Ha ha. I don’t know if I was ever living the “rock and roll lifestyle” at any point. I’ve been playing music since I was 5 and started my first band at 16 in 1983. So aside from a few day jobs that I did to fill gaps in employment I have been super fortunate to get a paycheck with music-related employment for the better part of my life. And all my significant friendships and relationships have all flowed out of that. So really not much has changed for me. I’m not in a band that’s putting out records. But that’s really the only difference. That was a great and significant part of my 20’s. I miss creating songs in a collaborative setting. I am horrible at doing it by myself. I miss the catharsis of strapping on my bass and playing really loud rock music. That is something special that I miss.

But as far as the rest of it, I don’t miss the drives, I don’t miss setting up and tearing down, I don’t miss the drama of being in bands, dealing with promoters, etc. These days I’m trying to shift my focus to making a difference in the lives of poor people. And that is a million times more satisfying. I have a wife who loves me. I’m collecting a paycheck at a job where I don’t have to wear a suit and tie and I don’t have somebody up my ass. I have lived a full life up to this point. So yeah, I’m content.

Do you feel as though you can still relate to the person you were when you were in a band and touring? Why or why not?
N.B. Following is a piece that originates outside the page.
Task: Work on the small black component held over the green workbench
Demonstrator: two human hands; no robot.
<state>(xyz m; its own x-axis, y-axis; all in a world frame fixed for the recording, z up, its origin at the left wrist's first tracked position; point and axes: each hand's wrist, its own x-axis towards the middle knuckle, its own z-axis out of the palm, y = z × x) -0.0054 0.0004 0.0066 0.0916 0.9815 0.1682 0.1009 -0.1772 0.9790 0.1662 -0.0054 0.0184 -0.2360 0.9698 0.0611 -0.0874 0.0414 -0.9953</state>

I guess. I think that the Bill of my 20’s was really self-serving. There is a time and place for everything. But I think you spend your 20’s trying to figure out what you are doing by making mistakes. Then you spend your 30’s perfecting those mistakes – ha! Now that I’m in my 40’s I just feel like I wasted a lot of time. I don’t regret playing in bands and making records. I am so thankful that I had the opportunity to do that. They were special times and I have a lot of great memories from those times. But ultimately the music is not something that has much value. I’m not trying to be down on people who think that’s really important. Just, for me, that is not what gives my life significance. I’m trying to grow as a person. I’m trying to make a difference. I’m trying to involve myself as much as possible in things that are going to last beyond me. Is some punk rock music I made back in the 80’s and 90’s going to be that thing? I really doubt it. The only thing that the current me and the me of back then have in common is that we’re both the most long-winded bastards EVER!

If anybody is interested in supporting what we are doing in Africa you can check out – http://www.thisshirtchangeslives.com/.  I also maintain a blog at http://www.youthhasnoage.com/ if anybody wants to read up on what I’ve been up to.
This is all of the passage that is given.